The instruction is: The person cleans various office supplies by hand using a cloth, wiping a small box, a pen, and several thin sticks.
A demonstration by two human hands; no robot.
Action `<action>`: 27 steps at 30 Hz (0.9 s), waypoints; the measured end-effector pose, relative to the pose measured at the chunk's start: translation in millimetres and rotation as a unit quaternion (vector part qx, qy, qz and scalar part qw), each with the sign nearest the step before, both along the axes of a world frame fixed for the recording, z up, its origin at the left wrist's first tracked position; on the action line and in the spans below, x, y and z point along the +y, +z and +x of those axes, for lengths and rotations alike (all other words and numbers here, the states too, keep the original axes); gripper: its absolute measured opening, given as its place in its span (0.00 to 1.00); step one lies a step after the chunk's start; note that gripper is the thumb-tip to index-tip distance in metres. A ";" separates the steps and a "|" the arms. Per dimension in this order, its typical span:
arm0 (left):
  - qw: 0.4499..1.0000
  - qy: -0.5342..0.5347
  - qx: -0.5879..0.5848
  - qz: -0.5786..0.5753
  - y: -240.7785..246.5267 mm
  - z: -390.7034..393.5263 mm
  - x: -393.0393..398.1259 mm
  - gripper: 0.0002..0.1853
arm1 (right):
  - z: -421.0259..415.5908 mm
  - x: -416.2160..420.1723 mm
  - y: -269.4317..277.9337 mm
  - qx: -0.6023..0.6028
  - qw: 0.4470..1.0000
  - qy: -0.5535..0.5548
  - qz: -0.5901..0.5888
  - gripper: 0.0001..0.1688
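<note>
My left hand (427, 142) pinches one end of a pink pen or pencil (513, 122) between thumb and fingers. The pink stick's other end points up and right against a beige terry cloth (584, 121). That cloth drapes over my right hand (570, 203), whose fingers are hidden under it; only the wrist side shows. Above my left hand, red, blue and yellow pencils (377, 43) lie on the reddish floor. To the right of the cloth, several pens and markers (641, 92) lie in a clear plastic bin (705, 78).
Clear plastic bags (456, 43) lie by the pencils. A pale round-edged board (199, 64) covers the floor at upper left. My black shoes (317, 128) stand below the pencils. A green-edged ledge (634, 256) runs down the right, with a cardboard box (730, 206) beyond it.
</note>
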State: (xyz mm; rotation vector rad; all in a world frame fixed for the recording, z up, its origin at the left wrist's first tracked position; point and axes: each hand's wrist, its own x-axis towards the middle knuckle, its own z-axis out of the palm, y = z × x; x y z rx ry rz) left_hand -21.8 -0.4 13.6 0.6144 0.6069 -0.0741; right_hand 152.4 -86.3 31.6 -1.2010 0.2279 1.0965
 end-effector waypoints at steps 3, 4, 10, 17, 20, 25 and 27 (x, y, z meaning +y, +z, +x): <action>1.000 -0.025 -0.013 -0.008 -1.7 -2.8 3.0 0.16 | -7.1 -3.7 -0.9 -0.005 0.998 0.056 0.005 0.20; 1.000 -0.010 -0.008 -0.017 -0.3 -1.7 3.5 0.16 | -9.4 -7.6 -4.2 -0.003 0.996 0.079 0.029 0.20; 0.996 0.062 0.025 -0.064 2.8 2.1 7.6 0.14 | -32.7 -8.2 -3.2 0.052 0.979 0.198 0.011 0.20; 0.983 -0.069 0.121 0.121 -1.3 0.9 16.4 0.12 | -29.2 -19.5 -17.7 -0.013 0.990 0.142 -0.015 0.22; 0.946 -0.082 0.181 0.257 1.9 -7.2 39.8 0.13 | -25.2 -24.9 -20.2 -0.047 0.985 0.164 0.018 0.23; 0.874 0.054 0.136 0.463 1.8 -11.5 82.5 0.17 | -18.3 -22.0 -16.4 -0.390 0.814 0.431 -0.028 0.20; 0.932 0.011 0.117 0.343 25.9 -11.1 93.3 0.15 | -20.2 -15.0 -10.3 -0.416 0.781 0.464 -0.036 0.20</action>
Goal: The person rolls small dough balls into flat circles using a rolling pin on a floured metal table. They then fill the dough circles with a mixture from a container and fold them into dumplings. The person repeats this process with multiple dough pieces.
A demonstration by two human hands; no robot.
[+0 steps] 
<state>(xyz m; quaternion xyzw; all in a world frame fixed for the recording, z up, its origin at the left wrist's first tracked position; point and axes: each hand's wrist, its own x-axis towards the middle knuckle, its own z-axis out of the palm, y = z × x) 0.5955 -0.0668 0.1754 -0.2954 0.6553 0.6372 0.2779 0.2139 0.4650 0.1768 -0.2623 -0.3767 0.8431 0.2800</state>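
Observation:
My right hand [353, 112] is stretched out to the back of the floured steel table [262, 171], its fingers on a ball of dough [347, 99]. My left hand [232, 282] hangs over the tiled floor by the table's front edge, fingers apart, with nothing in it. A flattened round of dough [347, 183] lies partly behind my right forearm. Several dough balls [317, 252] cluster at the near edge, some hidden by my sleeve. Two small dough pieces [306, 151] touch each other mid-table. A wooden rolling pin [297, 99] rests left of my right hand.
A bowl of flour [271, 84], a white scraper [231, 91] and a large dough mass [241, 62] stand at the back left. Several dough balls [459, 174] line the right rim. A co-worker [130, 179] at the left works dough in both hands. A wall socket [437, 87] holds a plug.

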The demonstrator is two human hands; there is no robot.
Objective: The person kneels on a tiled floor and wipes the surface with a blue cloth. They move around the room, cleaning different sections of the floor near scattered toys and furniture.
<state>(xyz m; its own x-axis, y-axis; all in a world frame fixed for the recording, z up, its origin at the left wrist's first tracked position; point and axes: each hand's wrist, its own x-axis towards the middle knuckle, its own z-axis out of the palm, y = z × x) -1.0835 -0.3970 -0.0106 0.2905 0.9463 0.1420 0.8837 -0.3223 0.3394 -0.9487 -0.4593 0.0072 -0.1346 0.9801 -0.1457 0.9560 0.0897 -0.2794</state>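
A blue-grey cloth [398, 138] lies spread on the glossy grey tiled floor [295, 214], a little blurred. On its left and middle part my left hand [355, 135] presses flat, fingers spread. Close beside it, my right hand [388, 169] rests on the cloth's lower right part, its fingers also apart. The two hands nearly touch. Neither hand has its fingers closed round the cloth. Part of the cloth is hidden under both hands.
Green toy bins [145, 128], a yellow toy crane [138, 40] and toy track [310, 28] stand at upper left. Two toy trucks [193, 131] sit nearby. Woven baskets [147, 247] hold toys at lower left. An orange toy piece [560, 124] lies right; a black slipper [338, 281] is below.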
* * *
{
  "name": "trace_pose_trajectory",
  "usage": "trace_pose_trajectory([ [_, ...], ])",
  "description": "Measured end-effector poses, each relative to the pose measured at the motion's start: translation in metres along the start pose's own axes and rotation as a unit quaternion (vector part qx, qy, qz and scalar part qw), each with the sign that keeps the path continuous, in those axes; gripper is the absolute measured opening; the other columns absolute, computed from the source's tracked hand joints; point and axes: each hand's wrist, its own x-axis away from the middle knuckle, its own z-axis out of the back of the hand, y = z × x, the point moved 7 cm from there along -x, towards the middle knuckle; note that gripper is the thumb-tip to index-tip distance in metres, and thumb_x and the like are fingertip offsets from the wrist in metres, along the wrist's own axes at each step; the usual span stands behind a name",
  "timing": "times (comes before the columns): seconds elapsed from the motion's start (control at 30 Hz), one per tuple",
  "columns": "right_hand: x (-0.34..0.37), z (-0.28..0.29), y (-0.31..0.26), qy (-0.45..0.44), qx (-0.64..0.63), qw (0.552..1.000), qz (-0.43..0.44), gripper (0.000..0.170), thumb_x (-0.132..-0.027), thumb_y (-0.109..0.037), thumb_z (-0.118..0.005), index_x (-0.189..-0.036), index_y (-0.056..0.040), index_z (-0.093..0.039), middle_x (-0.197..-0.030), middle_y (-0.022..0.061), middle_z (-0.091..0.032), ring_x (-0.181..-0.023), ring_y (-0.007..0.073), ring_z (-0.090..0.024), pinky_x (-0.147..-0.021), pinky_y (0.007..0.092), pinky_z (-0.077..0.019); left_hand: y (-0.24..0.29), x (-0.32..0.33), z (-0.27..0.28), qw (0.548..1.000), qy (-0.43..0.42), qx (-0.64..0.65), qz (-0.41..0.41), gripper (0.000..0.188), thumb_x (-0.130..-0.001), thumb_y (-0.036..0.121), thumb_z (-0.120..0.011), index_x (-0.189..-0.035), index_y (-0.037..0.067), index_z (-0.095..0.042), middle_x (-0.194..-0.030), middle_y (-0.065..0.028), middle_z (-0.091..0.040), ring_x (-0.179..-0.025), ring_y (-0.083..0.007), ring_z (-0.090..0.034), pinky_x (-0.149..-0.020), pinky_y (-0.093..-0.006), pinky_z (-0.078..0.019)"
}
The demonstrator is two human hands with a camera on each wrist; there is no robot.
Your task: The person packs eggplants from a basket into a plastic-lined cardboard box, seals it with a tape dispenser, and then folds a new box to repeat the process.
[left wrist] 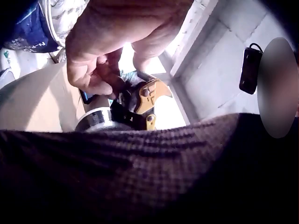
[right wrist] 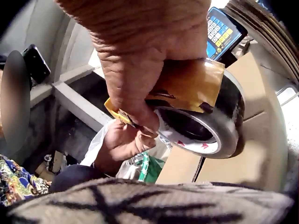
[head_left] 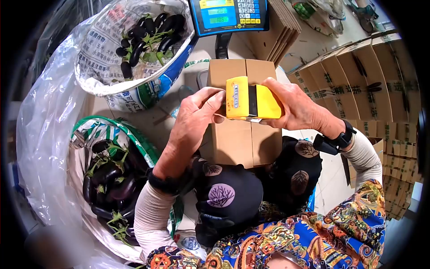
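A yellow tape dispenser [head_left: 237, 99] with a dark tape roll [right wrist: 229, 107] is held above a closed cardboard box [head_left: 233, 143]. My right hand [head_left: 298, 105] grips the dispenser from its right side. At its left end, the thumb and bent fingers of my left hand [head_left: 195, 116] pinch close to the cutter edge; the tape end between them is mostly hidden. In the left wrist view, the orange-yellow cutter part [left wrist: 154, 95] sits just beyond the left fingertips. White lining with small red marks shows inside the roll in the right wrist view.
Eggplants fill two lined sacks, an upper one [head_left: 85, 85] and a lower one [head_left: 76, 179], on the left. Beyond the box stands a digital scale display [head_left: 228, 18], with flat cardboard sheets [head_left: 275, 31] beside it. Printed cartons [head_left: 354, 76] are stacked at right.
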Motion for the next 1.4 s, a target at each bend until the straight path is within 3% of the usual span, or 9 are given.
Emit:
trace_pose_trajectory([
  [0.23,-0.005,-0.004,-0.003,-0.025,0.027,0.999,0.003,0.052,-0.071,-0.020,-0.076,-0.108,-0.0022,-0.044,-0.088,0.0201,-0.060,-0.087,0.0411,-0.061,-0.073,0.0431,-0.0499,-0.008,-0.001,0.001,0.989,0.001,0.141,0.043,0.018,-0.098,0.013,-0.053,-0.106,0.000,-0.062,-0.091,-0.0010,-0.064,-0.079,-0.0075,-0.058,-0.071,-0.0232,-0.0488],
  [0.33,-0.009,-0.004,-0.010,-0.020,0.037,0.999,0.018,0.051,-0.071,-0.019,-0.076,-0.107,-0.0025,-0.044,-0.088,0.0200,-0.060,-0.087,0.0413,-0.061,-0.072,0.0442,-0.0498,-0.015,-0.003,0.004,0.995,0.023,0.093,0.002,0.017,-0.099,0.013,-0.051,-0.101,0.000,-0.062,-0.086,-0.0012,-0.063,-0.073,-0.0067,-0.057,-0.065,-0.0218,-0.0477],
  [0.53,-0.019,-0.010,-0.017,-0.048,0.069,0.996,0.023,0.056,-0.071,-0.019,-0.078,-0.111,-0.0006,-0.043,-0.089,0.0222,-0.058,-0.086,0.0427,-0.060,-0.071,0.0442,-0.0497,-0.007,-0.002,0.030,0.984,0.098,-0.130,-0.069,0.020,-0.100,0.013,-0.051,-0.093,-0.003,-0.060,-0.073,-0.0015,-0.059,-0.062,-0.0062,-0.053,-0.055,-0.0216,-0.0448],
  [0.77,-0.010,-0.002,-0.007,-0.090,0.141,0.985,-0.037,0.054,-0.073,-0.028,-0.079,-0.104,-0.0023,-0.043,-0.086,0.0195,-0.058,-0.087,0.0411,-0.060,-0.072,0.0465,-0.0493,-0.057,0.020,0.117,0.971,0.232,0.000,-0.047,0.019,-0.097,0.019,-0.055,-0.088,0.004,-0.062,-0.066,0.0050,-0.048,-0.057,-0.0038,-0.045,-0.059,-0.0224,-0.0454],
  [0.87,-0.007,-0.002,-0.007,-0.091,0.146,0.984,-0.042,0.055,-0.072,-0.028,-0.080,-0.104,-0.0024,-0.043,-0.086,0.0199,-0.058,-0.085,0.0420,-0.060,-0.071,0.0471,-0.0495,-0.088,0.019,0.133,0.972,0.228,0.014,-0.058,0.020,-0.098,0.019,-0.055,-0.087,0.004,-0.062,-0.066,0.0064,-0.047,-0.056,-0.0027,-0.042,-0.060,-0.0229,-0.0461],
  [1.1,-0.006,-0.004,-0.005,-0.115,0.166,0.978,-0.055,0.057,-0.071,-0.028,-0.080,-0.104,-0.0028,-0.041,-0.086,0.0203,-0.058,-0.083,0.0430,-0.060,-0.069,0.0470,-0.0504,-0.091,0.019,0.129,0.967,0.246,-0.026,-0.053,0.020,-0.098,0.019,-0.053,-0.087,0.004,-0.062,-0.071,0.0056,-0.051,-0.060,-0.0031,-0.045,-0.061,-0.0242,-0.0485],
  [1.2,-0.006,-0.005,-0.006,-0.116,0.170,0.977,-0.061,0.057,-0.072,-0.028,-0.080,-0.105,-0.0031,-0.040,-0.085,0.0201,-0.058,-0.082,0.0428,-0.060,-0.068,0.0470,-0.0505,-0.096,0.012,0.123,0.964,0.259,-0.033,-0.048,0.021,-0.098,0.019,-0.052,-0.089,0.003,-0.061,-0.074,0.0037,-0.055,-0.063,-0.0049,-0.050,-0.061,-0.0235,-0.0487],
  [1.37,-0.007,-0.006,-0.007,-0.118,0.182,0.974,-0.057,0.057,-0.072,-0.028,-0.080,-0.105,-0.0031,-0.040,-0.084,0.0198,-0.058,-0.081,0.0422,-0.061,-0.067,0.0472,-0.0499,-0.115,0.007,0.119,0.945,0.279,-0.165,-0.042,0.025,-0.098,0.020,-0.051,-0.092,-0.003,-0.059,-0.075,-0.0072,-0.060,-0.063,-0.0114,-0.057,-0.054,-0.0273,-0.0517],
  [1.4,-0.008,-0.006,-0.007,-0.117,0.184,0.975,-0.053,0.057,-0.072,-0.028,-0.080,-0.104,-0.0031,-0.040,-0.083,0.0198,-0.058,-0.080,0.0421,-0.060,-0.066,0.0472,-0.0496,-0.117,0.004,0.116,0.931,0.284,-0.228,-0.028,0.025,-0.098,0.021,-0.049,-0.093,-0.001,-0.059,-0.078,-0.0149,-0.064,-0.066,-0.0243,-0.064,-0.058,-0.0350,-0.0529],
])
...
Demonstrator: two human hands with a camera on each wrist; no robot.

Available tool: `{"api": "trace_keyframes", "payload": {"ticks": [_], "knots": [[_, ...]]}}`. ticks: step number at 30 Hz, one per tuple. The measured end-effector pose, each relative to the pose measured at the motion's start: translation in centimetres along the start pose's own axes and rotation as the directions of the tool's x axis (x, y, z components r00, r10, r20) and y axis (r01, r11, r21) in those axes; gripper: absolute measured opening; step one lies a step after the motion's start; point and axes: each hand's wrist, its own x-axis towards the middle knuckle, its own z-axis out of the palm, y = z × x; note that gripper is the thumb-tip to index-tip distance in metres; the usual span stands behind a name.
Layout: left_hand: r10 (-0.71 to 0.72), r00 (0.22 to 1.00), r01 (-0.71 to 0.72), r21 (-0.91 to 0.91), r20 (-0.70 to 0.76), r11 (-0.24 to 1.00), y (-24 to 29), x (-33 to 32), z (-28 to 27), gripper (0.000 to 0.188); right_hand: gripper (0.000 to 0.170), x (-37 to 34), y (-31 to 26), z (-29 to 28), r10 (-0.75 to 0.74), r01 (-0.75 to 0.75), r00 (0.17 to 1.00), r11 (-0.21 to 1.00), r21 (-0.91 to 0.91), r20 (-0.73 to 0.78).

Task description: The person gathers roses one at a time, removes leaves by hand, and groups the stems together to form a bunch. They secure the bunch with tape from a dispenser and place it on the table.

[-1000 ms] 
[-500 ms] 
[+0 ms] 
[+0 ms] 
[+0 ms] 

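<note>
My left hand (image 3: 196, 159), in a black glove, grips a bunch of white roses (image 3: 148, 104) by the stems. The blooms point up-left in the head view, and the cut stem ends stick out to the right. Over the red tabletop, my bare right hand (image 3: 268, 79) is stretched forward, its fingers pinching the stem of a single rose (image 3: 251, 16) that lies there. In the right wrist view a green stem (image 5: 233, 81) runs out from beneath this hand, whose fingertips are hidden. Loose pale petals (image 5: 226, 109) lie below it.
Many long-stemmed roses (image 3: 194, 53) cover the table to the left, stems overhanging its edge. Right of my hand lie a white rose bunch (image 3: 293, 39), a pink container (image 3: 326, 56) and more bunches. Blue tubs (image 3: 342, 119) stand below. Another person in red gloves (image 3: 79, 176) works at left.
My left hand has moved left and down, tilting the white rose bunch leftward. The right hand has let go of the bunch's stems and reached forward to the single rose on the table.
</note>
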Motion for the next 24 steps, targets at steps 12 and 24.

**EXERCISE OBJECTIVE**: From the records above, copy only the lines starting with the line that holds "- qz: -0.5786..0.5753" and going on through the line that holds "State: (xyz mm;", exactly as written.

**TASK SOLUTION**:
  - qz: -0.5786..0.5753
  - y: -240.7785..246.5267 mm
  - z: -390.7034..393.5263 mm
  - x: -393.0393..398.1259 mm
  - gripper: 0.0002..0.1853
arm1 (right):
  - z: -421.0259..415.5908 mm
  - x: -416.2160..420.1723 mm
  - y: -269.4317..277.9337 mm
  - qx: -0.6023..0.6028
  - qw: 0.4470..1.0000
  - qy: -0.5535..0.5548
  - qz: -0.5901..0.5888
  - gripper: 0.0001..0.1688
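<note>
My left hand (427, 142) pinches one end of a pink pen or pencil (513, 122) between thumb and fingers. The pink stick's other end points up and right against a beige terry cloth (584, 121). That cloth drapes over my right hand (570, 203), whose fingers are hidden under it; only the wrist side shows. Above my left hand, red, blue and yellow pencils (377, 43) lie on the reddish floor. To the right of the cloth, several pens and markers (641, 92) lie in a clear plastic bin (705, 78).
Clear plastic bags (456, 43) lie by the pencils. A pale round-edged board (199, 64) covers the floor at upper left. My black shoes (317, 128) stand below the pencils. A green-edged ledge (634, 256) runs down the right, with a cardboard box (730, 206) beyond it.
</note>
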State: (xyz mm; rotation vector rad; all in a world frame fixed for the recording, z up, its origin at the left wrist's first tracked position; point and axes: each hand's wrist, its own x-axis towards the middle knuckle, its own z-axis out of the palm, y = z × x; x y z rx ry rz) left_hand -21.8 -0.4 13.6 0.6144 0.6069 -0.0741; right_hand 152.4 -86.3 31.6 -1.2010 0.2279 1.0965

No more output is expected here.